▶ _Work to be completed_:
The entries are to be given back verbatim; no picture is to be copied.

====

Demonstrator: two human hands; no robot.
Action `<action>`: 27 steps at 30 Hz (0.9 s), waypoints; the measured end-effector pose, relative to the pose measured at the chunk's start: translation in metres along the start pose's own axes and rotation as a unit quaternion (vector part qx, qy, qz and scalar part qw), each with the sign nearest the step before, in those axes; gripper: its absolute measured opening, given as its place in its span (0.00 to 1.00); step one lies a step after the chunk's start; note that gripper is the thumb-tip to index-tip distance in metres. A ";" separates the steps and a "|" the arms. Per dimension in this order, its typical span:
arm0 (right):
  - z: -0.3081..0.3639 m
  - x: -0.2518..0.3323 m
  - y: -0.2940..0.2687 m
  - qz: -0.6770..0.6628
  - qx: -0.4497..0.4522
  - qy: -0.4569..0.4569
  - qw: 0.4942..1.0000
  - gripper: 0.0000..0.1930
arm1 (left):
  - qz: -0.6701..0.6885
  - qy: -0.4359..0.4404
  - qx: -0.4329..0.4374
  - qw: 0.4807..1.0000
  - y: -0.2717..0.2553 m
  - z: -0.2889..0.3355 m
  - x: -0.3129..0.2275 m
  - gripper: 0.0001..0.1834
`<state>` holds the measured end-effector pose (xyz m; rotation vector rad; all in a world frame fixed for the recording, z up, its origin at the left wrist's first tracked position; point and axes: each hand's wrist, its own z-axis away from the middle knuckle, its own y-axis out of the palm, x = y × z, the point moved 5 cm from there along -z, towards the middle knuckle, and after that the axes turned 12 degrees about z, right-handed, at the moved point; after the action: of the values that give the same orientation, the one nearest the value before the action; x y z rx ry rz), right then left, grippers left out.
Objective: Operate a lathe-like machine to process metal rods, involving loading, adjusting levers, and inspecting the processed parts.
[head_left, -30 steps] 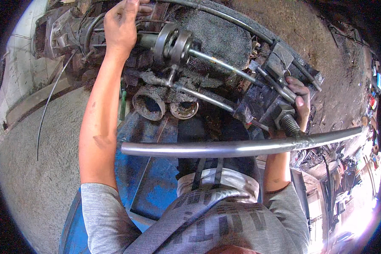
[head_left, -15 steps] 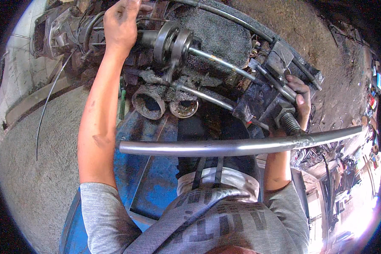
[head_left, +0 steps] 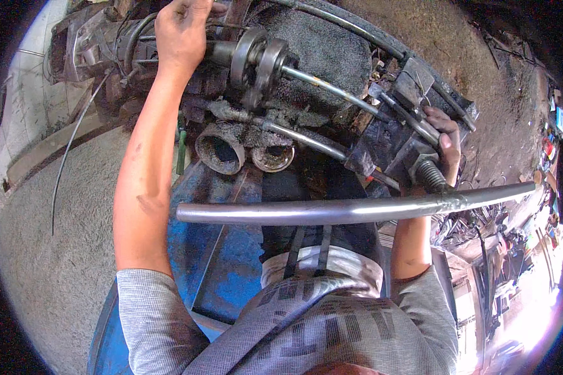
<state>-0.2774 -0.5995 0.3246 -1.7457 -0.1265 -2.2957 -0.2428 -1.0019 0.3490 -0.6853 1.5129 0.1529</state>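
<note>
Working the machine (head_left: 241, 59), I'd guess: your right hand (head_left: 449, 139) curls round a short bar (head_left: 413, 119) by the machine's right edge, left hand (head_left: 182, 32) half-curled, hold unclear; next needs steadiness.

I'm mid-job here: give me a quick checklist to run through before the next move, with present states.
1. Right hand on the end of the short metal bar: ok.
2. Left hand apart from the paired discs in view: ok.
3. Left hand wholly in view: not ok, cut off at the top edge.
4. Long steel bar joined to the threaded screw: ok.
5. Gap between right forearm and long steel bar: cannot tell, the bar crosses over it.
</note>
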 end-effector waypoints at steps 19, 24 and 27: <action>0.149 -0.083 -0.013 0.434 -0.116 0.025 0.893 0.09 | -0.107 0.035 -0.034 0.993 0.001 0.013 -0.011 0.23; 0.151 -0.113 -0.021 0.416 -0.210 0.112 0.878 0.20 | -0.060 0.097 -0.100 0.988 -0.015 0.103 -0.035 0.16; 0.148 -0.115 -0.022 0.500 -0.209 0.158 0.825 0.24 | -0.114 0.084 -0.093 0.986 -0.035 0.187 -0.044 0.17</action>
<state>-0.1159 -0.5284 0.2576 -1.0690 1.1465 -1.7656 -0.0679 -0.9225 0.3854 -1.0372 1.5812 0.0643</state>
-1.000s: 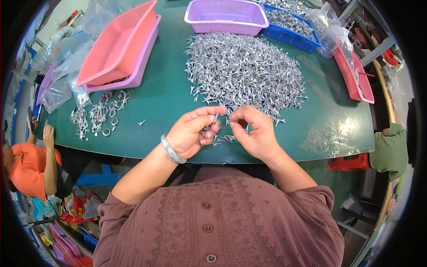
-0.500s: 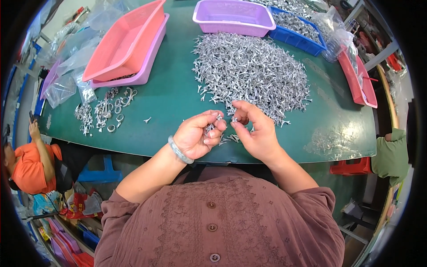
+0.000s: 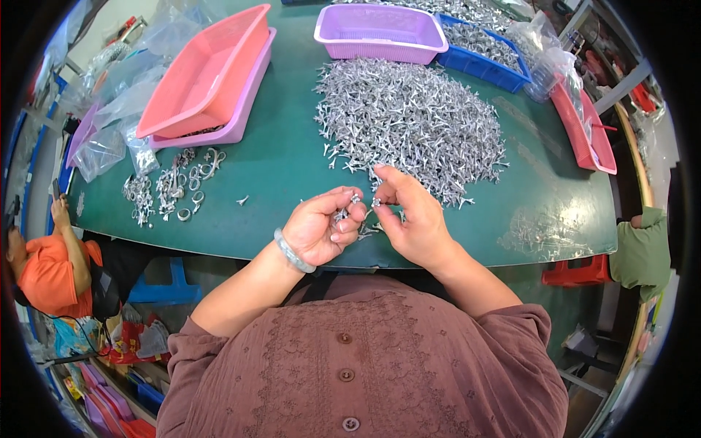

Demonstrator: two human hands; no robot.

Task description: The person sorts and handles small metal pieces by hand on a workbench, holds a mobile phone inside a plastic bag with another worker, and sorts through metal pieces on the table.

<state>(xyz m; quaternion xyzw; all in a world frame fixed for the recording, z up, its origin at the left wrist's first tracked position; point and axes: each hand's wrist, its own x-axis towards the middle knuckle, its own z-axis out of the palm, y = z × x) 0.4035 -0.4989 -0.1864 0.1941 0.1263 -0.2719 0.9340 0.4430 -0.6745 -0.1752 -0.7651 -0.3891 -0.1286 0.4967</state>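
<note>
Over the near edge of the green table, my left hand (image 3: 321, 226) is curled palm up around several small silvery metal pieces (image 3: 341, 214), one of them pinched between thumb and forefinger. Close by on its right, my right hand (image 3: 410, 217) has thumb and forefinger pinched on another small silvery piece (image 3: 377, 202). The two hands are slightly apart. Just beyond them spreads a broad heap of small forked metal pieces (image 3: 409, 124). A few loose pieces lie under my fingers, partly hidden.
A purple basket (image 3: 381, 52) and a blue tray (image 3: 488, 66) of metal parts stand behind the heap. Stacked pink and purple baskets (image 3: 164, 130) are left, with metal rings (image 3: 197, 197) before them. A pink basket (image 3: 582, 139) sits right. People (image 3: 55, 274) are at both sides.
Both hands have shifted very slightly left, together with the view. Each still pinches its metal piece, and the heap looks the same.
</note>
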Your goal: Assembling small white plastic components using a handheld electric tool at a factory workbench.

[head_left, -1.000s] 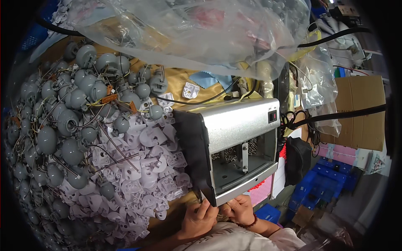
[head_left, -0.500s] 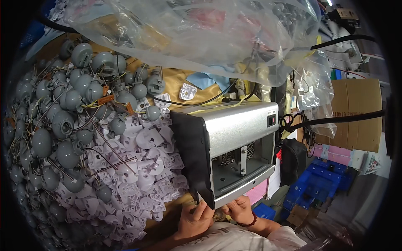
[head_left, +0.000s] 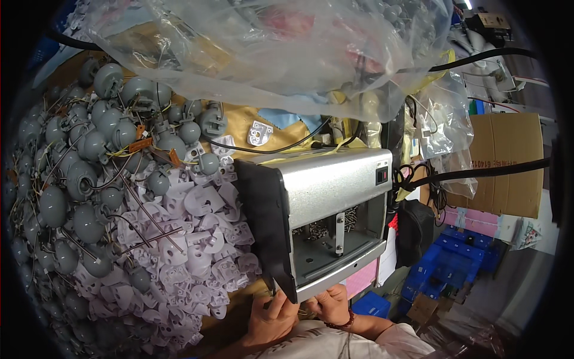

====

▶ _Expected answer_:
Demonstrator: two human hands; no robot.
Action `<action>`: 27 steps at 30 Hz (0.9 s), waypoints; the measured end-effector pose, relative to the pose measured at the chunk's start: translation in metres along the start pose's own axes and rotation as a unit quaternion (vector part qx, qy, qz and scalar part qw), each with the sign nearest the step before, in those axes; gripper: its absolute measured opening, given as its place in its span (0.00 to 1.00); step one lies a step after the chunk's start; note that gripper is the thumb-tip to index-tip distance in metres. A ";" separates the steps and a "|" the arms. Per dimension in this order, its typical span:
arm0 (right):
  - z: -0.3081..0.3639 m
  - x: -0.2518..0.3323 m
  - y: -0.2940..0.2687 m
  - qz: -0.6770..0.6628
  - qx: -0.4497..0.4522
  - qy: -0.4569..0.4569
  - qw: 0.4942..1.0000
  - gripper: 0.0000..0.1930
arm1 (left):
  - qz: -0.6701..0.6885
  - qy: -0.4359..0.4404
  - qx: -0.4329..0.4374
  - qw: 0.4807..1.0000
  - y: -0.2717..0.2553 m
  - z: -0.2889..0.3355 m
  - x: -0.3129..0.2275 m
  - gripper: 0.0001..0.1834
`<state>` holds the measured end-effector pose (xyz m; rotation vector rad; all in a world frame fixed for the recording, z up, its origin at the left wrist's first tracked position; point and axes: each hand's wrist, its own z-axis away from the middle knuckle, its own y-axis out of the palm, x = y × z, the point moved 5 cm from there along -z, towards the middle knuckle, and after that the axes turned 12 degrees about z, right-handed, at the moved point; after the action: of the values that give the same orientation, the one nearest the value before the action; x y z rx ry rz), right then left, grippers left out.
Objective: Operate a lathe-like machine to process metal rods, involving loading, adjusting levers, and inspecting the processed parts.
[head_left, -30 steps] 
[head_left, -15 steps] 
[head_left, +0 steps] 
<state>-0.2774 -0.5995 0.3246 -1.7457 -0.1265 -2.2957 -0.2428 -1.0019 0.3490 -0.6853 1.5129 0.1529</state>
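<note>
Working the machine (head_left: 241, 59), I'd guess: your right hand (head_left: 449, 139) curls round a short bar (head_left: 413, 119) by the machine's right edge, left hand (head_left: 182, 32) half-curled, hold unclear; next needs steadiness.

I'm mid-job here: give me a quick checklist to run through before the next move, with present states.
1. Right hand on the end of the short metal bar: ok.
2. Left hand apart from the paired discs in view: ok.
3. Left hand wholly in view: not ok, cut off at the top edge.
4. Long steel bar joined to the threaded screw: ok.
5. Gap between right forearm and long steel bar: cannot tell, the bar crosses over it.
</note>
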 end-effector waypoints at steps 19, 24 and 27: <action>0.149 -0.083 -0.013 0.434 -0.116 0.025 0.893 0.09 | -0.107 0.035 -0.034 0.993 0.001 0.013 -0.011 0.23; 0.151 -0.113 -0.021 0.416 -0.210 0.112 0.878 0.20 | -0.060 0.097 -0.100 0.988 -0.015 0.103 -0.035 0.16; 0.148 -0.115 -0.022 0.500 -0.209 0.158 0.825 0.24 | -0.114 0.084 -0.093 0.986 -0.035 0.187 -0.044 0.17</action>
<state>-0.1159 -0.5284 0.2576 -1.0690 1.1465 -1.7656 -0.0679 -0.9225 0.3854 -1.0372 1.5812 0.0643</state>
-1.000s: 
-0.500s: 
+0.000s: 

Demonstrator: two human hands; no robot.

Task description: The person sorts and handles small metal pieces by hand on a workbench, holds a mobile phone inside a plastic bag with another worker, and sorts through metal pieces on the table.

<state>(xyz m; quaternion xyzw; all in a world frame fixed for the recording, z up, its origin at the left wrist's first tracked position; point and axes: each hand's wrist, its own x-axis towards the middle knuckle, its own z-axis out of the palm, y = z × x) 0.4035 -0.4989 -0.1864 0.1941 0.1263 -0.2719 0.9340 0.4430 -0.6745 -0.1752 -0.7651 -0.3891 -0.1286 0.4967</state>
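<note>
Over the near edge of the green table, my left hand (image 3: 321, 226) is curled palm up around several small silvery metal pieces (image 3: 341, 214), one of them pinched between thumb and forefinger. Close by on its right, my right hand (image 3: 410, 217) has thumb and forefinger pinched on another small silvery piece (image 3: 377, 202). The two hands are slightly apart. Just beyond them spreads a broad heap of small forked metal pieces (image 3: 409, 124). A few loose pieces lie under my fingers, partly hidden.
A purple basket (image 3: 381, 52) and a blue tray (image 3: 488, 66) of metal parts stand behind the heap. Stacked pink and purple baskets (image 3: 164, 130) are left, with metal rings (image 3: 197, 197) before them. A pink basket (image 3: 582, 139) sits right. People (image 3: 55, 274) are at both sides.
Both hands have shifted very slightly left, together with the view. Each still pinches its metal piece, and the heap looks the same.
</note>
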Your goal: Assembling small white plastic components using a handheld electric tool at a factory workbench.

[head_left, -1.000s] 
[head_left, -0.500s] 
[head_left, +0.000s] 

The output is now complete.